Как мы ожидаем, улики, представленные на этом суде, ответят на этот вопрос и покажут, что упомянутое дьявольское сознание принадлежит подсудимому Чарльзу Мэнсону. Тому самому, кто, как покажут улики, временами выказывал безграничное смирение, называя себя Иисусом Христом.
Улики, которые будут приведены в ходе этого суда, покажут подсудимого Мэнсона праздношатающимся бродягой, разочаровавшимся исполнителем песен собственного сочинения, псевдофилософом — но прежде всего прочего улики подведут вас к выводу, что Чарльз Мэнсон — не кто иной, как убийца, хитроумно скрывавший свою личину под ставшей общим стереотипом маской миролюбивого хиппи…
Улики покажут, что Чарльз Мэнсон страдает манией величия, и неутолимая жажда власти сплелась в нем в один клубок с ярко выраженной одержимостью насильственной смертью”.
Улики покажут, продолжал я, что Мэнсон был непререкаемым лидером и повелителем кочевой группы бродяг, назвавших себя “Семьей”. Кратко проследив историю и образование группы, я заметил: “Мы предвидим, что мистер Мэнсон заявит в свою защиту, будто у “Семьи” вообще не было никакого лидера и что он сам никогда и никому не приказывал делать что бы то ни было, не говоря уже о совершении ради него этих убийств”.

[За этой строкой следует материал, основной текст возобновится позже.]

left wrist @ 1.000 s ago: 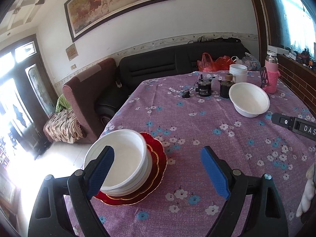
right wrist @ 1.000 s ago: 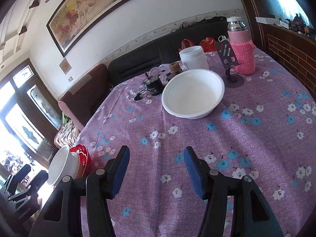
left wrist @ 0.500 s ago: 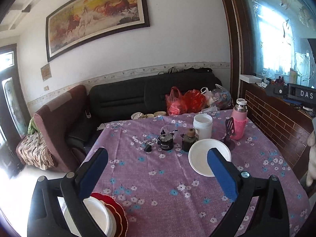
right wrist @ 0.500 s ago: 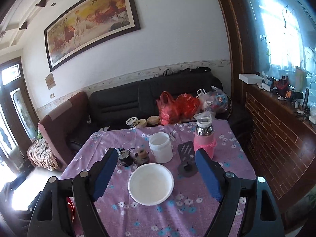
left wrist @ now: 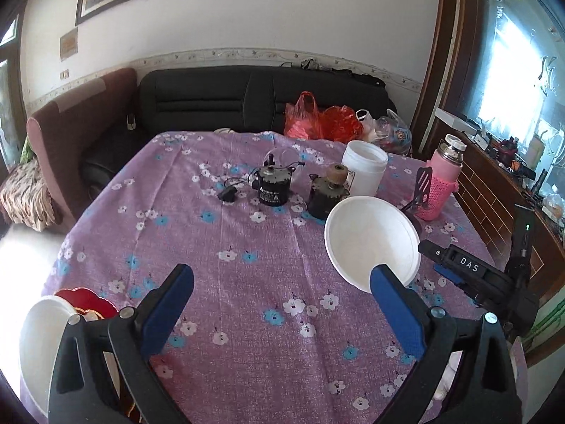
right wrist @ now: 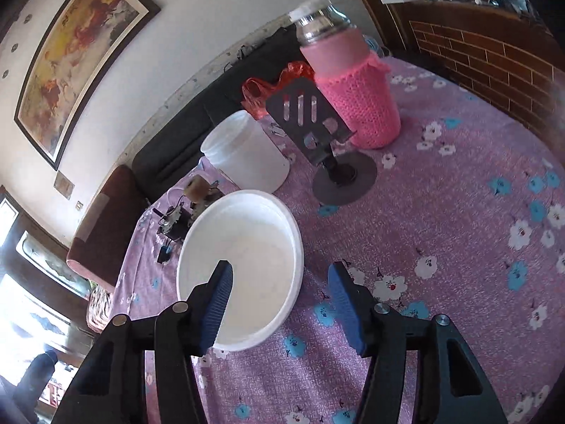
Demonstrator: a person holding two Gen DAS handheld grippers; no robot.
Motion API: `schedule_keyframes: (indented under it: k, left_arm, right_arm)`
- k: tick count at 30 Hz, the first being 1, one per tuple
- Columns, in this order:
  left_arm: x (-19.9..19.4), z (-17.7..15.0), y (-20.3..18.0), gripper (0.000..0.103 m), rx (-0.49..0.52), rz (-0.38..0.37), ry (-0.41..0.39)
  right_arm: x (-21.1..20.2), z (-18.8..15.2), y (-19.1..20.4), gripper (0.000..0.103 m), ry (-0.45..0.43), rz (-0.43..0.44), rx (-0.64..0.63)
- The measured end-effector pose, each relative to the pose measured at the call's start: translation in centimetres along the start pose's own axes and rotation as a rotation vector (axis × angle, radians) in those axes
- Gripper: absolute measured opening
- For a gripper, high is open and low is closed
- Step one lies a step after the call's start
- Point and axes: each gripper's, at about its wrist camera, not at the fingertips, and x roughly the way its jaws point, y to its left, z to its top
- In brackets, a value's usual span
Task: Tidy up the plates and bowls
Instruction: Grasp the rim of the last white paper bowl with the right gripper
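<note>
Left wrist view, left to right: white bowl stack [left wrist: 39, 346] on red scalloped plates [left wrist: 88, 300] at table's near-left edge; left gripper [left wrist: 282, 312] wide open, holding nothing; round white plastic bowl [left wrist: 370, 236] on purple floral tablecloth [left wrist: 247, 282]. Right gripper [right wrist: 279, 304] open, empty, straddling bowl's near rim, left finger [right wrist: 217, 304] over bowl interior.

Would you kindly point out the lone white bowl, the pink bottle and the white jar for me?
white bowl [right wrist: 247, 247]: right wrist view, on its inner bottom.
pink bottle [right wrist: 356, 106]: right wrist view, on its knitted sleeve.
white jar [left wrist: 363, 173]: left wrist view, on its side wall.
</note>
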Motion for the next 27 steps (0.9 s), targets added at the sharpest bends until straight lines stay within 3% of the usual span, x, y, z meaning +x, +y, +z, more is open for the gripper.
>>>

Канарек: “Ваша честь, он произносит наше вступительное слово!"
Судья: “Отклонено. Можете продолжать, мистер Буглиози”.
Буглиози: “Таким образом, мы намерены представить на суде улики, которые покажут, что Чарльз Мэнсон фактически был диктатором “Семьи”; что каждый, попавший в “Семью”, одновременно попадал к нему в рабство; что члены “Семьи” беспрекословно выполняли все его приказы и распоряжения; что семь убийств Тейт — Лабианка были совершены ими по его указанию.
Доказательства полной власти мистера Мэнсона над “Семьей” будут приведены в качестве улик, косвенно подтверждающих, что именно он стоял за убийствами, совершенными в те две ночи”.
Основным свидетелем обвинения, объявил я присяжным, будет Линда Касабьян. Затем я вкратце описал общую суть ее показаний, перемежая ее рассказ собранными нами физическими доказательствами, которые мы надеялись привести: револьвер, веревка, одежда, бывшая на убийцах в ночь гибели Шарон Тейт, и и т. д.
Теперь мы подошли к вопросу, который после убийств задавал себе каждый: “Зачем?”
Обвинение не обязано предъявить имевшийся у преступников мотив и доказать его, заявил я присяжным. Нам не нужно давать даже и намека на мотив, не нужно представлять улики, говорящие о его существовании. Впрочем, когда у обвинения появляются такие улики, мы непременно представляем их в суде — поскольку наличие мотива для совершения убийства у конкретного лица косвенно подтверждает, что убийство совершено именно этим человеком. “В этом зале мы представим свидетельства о мотивах Чарльза Мэнсона, приказавшего убить семерых человек”.
Если Мэнсон и защита в целом ожидали услышать слово “кража”, они ждали напрасно. Вместо этого на них обрушились собственные верования Мэнсона.